How effectiveness is evidenced: The audit trail demonstrates proportionality and protection: clear rationale, documented decisions, and any escalation if the family response increases risk. Supervision notes show staff were supported to manage the situation consistently.

Governance: making records inspection-ready

Recording quality improves when leaders treat it as a safety control. Practical governance mechanisms include:

  • Monthly sampling: a small number of cases checked for completeness against a checklist
  • Timeliness audit: referral times, receipt confirmation rates, and follow-up completion
  • Decision consistency: whether different teams use the same structure and language
  • Learning loops: themes reported, actions agreed, and re-audit to confirm improvement
  • Supervision prompts: managers routinely review a safeguarding record with staff to build confidence

Where performance is weak, good providers do not just retrain; they simplify the workflow (templates, prompts, mandatory fields) so staff can succeed under pressure.

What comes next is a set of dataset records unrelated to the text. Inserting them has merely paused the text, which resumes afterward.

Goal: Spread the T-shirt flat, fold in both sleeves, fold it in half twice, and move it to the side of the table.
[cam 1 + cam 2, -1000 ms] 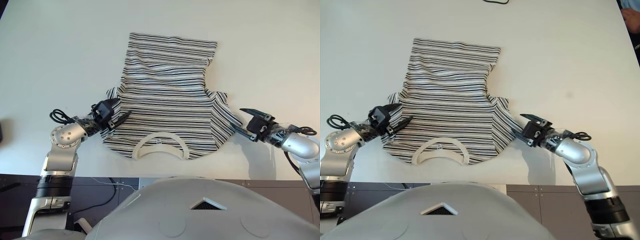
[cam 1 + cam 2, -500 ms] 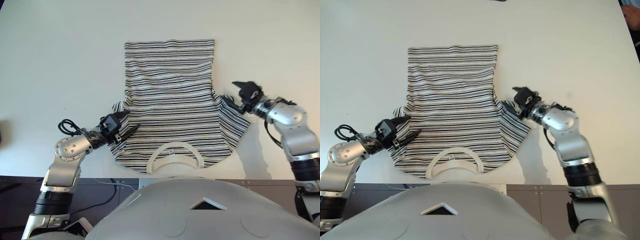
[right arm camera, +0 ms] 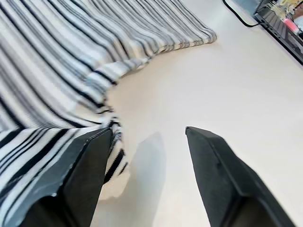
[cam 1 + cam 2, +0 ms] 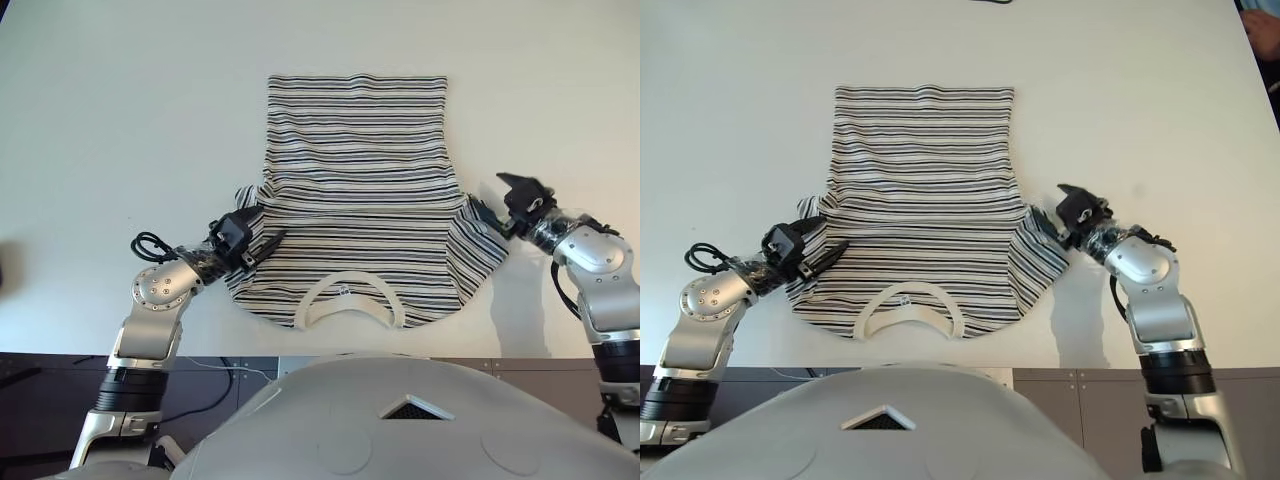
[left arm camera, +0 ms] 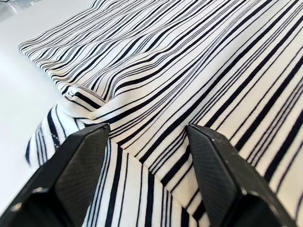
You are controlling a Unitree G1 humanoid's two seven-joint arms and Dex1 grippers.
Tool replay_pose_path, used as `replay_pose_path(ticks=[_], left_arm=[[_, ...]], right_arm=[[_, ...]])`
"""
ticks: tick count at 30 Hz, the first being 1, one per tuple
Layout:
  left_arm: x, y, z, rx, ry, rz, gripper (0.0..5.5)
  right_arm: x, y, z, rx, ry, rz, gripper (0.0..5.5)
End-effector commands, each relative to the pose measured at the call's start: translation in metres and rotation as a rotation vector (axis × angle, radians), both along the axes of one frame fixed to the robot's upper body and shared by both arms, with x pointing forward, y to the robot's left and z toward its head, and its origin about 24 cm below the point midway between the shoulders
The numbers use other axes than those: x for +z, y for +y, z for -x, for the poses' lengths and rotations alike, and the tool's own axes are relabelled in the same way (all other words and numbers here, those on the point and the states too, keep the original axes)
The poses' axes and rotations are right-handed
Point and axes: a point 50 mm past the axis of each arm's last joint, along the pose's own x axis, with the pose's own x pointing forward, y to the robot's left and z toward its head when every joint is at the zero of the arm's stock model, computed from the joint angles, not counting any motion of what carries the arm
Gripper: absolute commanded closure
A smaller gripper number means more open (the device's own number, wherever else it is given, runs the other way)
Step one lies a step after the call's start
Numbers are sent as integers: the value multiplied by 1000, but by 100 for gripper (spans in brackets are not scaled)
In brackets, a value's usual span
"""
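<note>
The black-and-white striped T-shirt (image 4: 355, 170) lies on the white table (image 4: 120, 120), its white collar (image 4: 350, 300) nearest me and its hem far. My left gripper (image 4: 262, 247) is open low over the bunched left sleeve (image 4: 245, 195); in the left wrist view its fingers (image 5: 85, 161) straddle striped cloth with nothing pinched. My right gripper (image 4: 485, 190) is open at the upper outer edge of the right sleeve (image 4: 475, 245). In the right wrist view one finger (image 3: 90, 165) hangs over the sleeve's edge and the other over bare table.
The table's front edge (image 4: 200, 352) runs just behind the collar. A dark cable (image 4: 990, 3) lies at the far edge, and dark equipment (image 3: 279, 23) stands beyond the hem. Bare table lies to the left, right and far side of the shirt.
The right gripper rose from the sleeve's lower outer edge to its upper edge near the armpit. The creased far right hem corner now lies flat. The left gripper stayed at the left sleeve.
</note>
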Motion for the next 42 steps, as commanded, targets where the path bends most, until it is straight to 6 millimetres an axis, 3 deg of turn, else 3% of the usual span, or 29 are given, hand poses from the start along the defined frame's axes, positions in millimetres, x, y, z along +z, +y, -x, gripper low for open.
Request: replay_pose_path(ticks=[1,2,4,6,8,10,13,15,18,23,24,27,28,30,33,35,38,42], left_arm=[[11,-14,-4,-44,-21,38,250],[12,-14,-5,-41,-25,34,250],[13,-6,-12,-21,-39,2,250],[19,-1,-17,-30,-38,9,250],[28,0,-15,-52,-24,58,250],[45,10,-24,2,-70,112,250],[63,39,-62,258,-210,119,250],[51,42,-66,297,-212,37,250],[32,33,-58,269,-182,-25,250],[25,33,-54,289,-186,-41,250],[25,38,-54,308,-193,-56,250],[31,59,-58,366,-271,-149,250],[35,66,-55,325,-282,-240,250],[47,66,-41,33,-293,-464,250],[69,71,-42,-231,-308,-659,250],[73,79,-40,-362,-275,-742,250],[68,103,-20,-507,-117,-878,231],[58,94,7,-714,-30,-866,204]], right_arm=[[40,33,-32,21,-154,-185,264],[37,40,-36,43,-140,-173,264],[5,50,-38,99,-45,-53,264],[-31,52,-44,90,35,74,264],[-52,49,-51,62,71,155,264],[-64,37,-52,15,90,196,264],[-69,26,-49,-30,95,188,264],[-66,24,-48,-19,89,177,264],[-62,19,-44,-19,81,186,264],[-58,18,-34,-49,49,194,264],[-53,17,-37,-74,10,183,264],[-1,17,-48,-165,-230,-70,264],[19,13,-47,-186,-306,-137,264],[43,9,-43,-213,-392,-189,264],[57,12,-41,-302,-426,-291,264],[60,18,-44,-359,-446,-321,264],[54,17,-47,-436,-459,-306,264],[45,8,-46,-482,-444,-273,264]])
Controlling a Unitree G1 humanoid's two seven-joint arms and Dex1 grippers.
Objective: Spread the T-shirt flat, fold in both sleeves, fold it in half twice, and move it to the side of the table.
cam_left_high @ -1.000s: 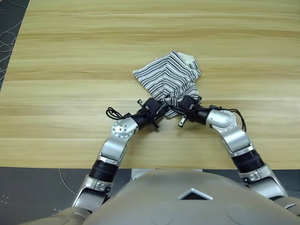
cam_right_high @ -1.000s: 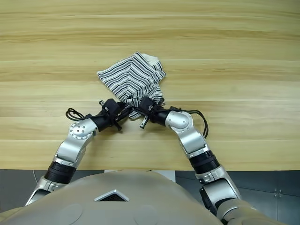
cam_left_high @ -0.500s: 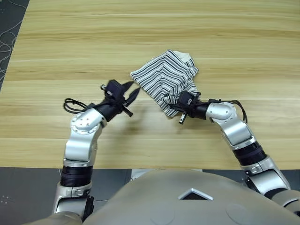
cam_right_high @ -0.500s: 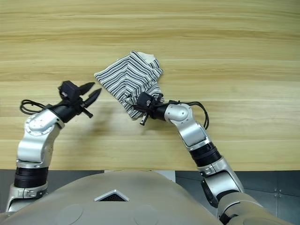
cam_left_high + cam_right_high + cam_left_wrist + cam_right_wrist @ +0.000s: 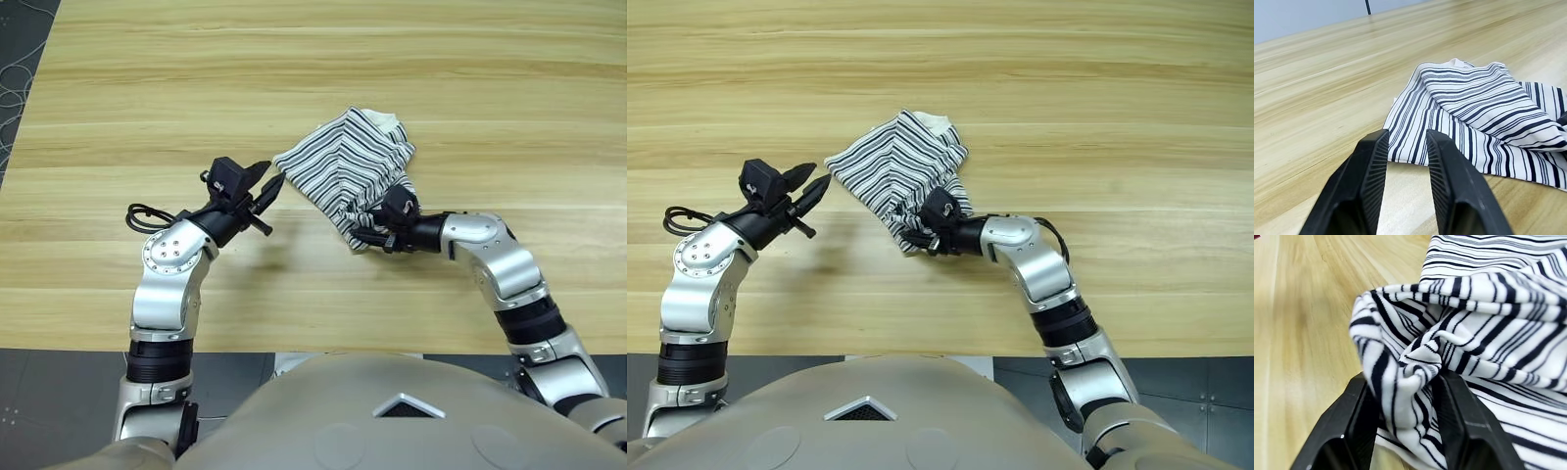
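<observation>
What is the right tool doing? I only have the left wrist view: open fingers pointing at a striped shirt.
Observer: The right tool is shut on a bunched fold at the shirt's near edge.
Operator: Is the shirt spread flat?
Observer: No, it lies crumpled, with layers folded over each other.
Operator: Where on the table is it?
Observer: Around the middle of the table, not at a side.

Striped T-shirt [image 5: 1488,333] bunched between jaws; table [image 5: 1303,308] beneath.
</observation>
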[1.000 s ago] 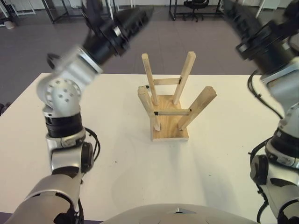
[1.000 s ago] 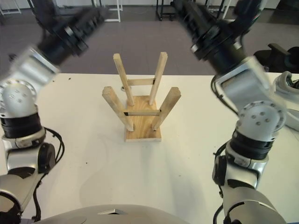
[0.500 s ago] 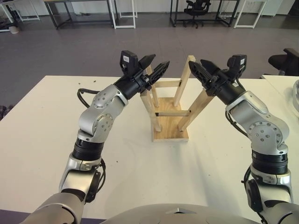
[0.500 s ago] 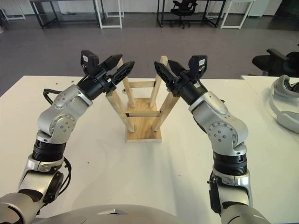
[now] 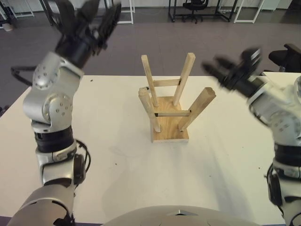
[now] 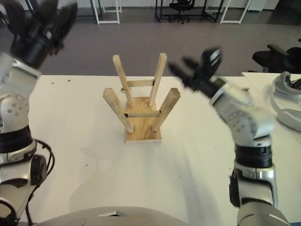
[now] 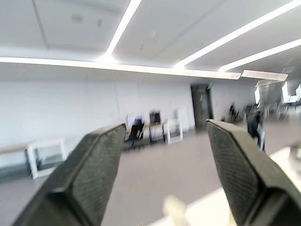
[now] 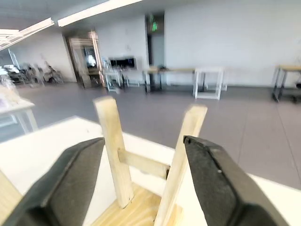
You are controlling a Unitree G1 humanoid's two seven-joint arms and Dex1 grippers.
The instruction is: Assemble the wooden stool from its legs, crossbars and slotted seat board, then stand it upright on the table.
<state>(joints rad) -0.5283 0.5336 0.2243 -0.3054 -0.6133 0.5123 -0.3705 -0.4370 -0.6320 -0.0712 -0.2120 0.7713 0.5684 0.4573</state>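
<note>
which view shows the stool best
Left eye view: whole stool upside down on its seat board, four legs up. Right eye view matches. Right wrist view frames two legs and a crossbar. Left wrist faces the room.

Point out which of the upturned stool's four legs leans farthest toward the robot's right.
The nearer right-hand leg: it splays outward with its free end furthest right, while the leg behind it stands steeper.

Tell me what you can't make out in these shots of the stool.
- Seat board top face: eye views, lying face-down on the table.
- Left gripper and right gripper: eye views, blurred.
- White device: right eye view, cut by the edge.
</note>
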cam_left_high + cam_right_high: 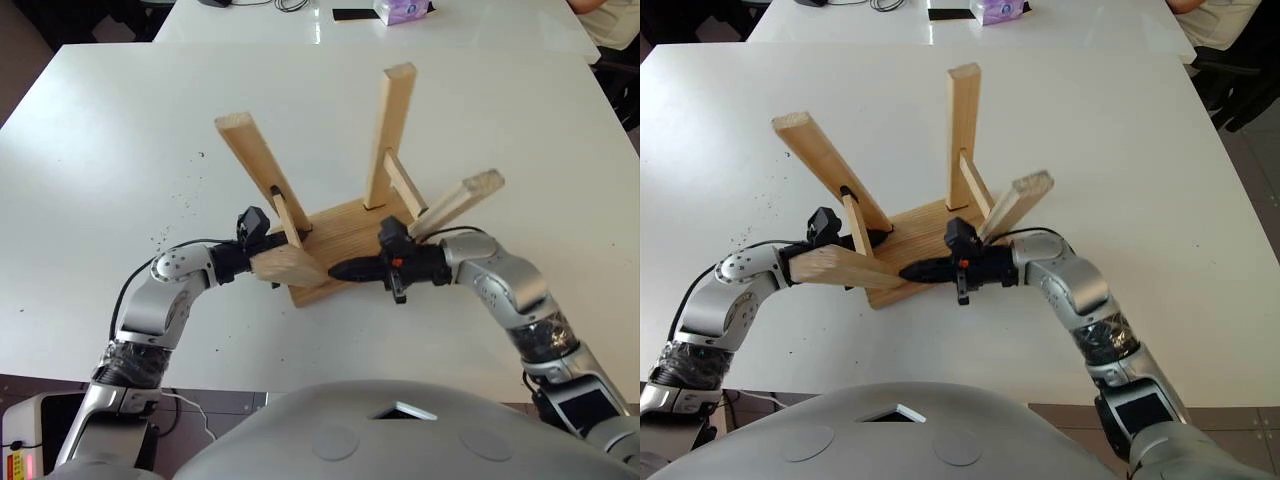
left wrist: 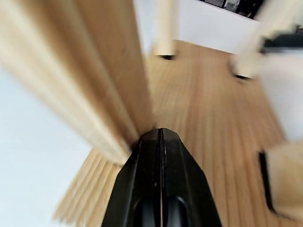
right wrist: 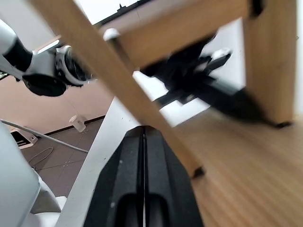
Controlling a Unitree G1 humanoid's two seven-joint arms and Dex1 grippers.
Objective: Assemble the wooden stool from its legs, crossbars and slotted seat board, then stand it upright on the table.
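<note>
White table (image 1: 100,150) carries the stool (image 1: 385,150), upside down on its seat (image 1: 335,230)

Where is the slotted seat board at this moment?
Head views: the seat board lies flat on the white table, near centre, legs sticking up from it, with the right gripper over its near edge.

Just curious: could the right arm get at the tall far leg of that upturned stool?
Probably yes: the right end effector is over the seat board, with bare board between it and the far leg.
</note>
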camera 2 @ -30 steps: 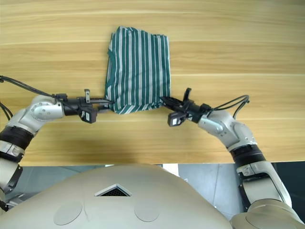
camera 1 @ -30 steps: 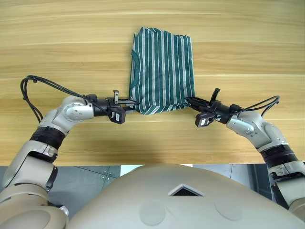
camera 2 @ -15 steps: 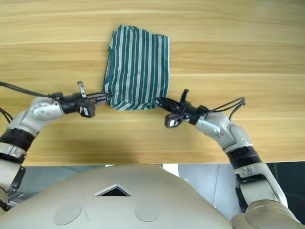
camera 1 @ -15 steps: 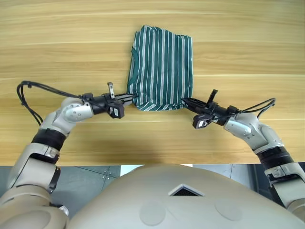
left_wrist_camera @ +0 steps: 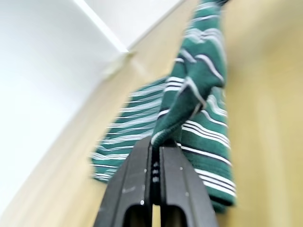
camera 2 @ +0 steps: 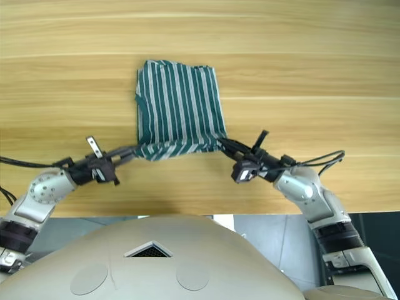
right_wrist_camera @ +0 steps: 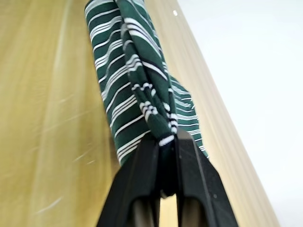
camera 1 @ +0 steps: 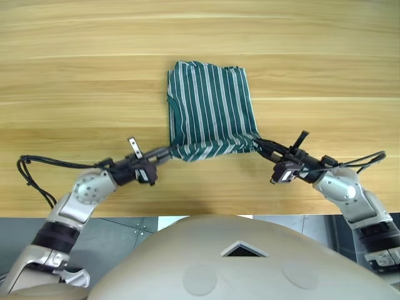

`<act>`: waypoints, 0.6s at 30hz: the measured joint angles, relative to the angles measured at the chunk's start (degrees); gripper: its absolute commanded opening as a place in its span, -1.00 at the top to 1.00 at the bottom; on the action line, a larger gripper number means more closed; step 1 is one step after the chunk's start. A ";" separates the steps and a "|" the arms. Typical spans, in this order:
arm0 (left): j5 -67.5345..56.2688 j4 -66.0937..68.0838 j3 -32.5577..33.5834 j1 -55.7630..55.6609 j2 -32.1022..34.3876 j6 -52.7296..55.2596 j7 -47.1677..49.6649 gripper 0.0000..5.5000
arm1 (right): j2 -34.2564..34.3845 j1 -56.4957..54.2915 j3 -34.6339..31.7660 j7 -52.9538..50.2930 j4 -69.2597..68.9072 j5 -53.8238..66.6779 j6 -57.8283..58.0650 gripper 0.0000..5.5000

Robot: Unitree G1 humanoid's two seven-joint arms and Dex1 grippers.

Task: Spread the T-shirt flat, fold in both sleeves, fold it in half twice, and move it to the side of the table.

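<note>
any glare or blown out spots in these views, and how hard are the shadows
Left eye view: even light, no glare on the table, no hard shadow around the T-shirt. Left wrist view: washed-out white beyond the table edge, behind the left gripper. Right wrist view: same white washout, plus pale sheen streaks on the wood beside the right gripper.

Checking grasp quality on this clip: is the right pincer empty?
No, the right wrist view shows the right pincer shut on a bunched corner of the striped T-shirt.
</note>
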 measured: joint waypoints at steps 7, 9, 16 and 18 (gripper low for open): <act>2.95 8.39 3.07 -8.18 -5.07 0.52 2.87 1.00 | 7.55 -13.86 -0.61 -4.32 9.00 -3.16 0.58 0.93; 5.35 11.89 2.92 -11.54 -6.52 1.03 3.54 1.00 | 9.85 -18.06 -0.61 -6.25 12.77 -4.95 0.76 0.93; 12.02 23.83 0.85 -20.80 -9.99 0.02 5.97 1.00 | 14.94 -28.59 0.49 -12.94 25.83 -11.64 1.94 0.93; 13.17 26.97 0.25 -23.39 -10.94 -0.71 6.43 1.00 | 15.38 -30.83 0.97 -14.87 30.02 -12.83 2.09 0.93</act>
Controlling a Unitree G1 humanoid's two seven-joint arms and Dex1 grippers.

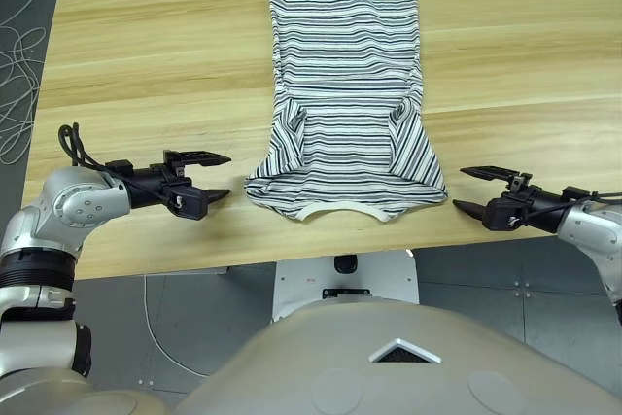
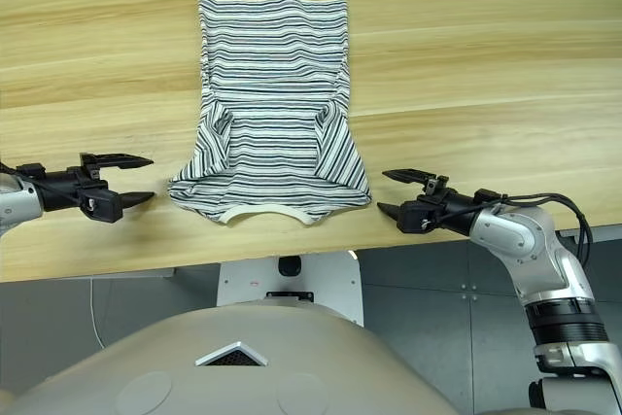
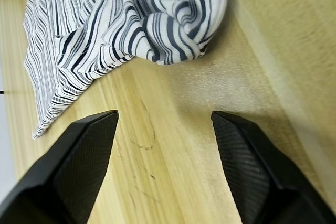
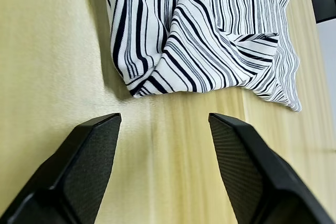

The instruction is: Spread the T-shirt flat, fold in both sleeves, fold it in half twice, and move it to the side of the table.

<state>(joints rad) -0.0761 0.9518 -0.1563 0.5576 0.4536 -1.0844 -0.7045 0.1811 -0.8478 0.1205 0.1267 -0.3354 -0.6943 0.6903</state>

Common recording mistakes that reduce confidence

  • Unclear rationale: “Shared due to safeguarding” with no explanation of why sharing was necessary.
  • No audience clarity: records don’t say who received the information or whether receipt was confirmed.
  • No proportionality: either no detail (making the referral unusable) or excessive detail (creating data risk).
  • Missing follow-up: referral made, but no outcome recorded and no escalation when response stalls.
  • Speculation: opinions presented as facts, which undermines credibility under scrutiny.

Strong safeguarding is visible in records. When your documentation shows risk, rationale, proportionality, recipients, timing and follow-up, you demonstrate a service that is safe, well-led and reliable in multi-agency systems — and you make it easy for commissioners and inspectors to have confidence in your practice.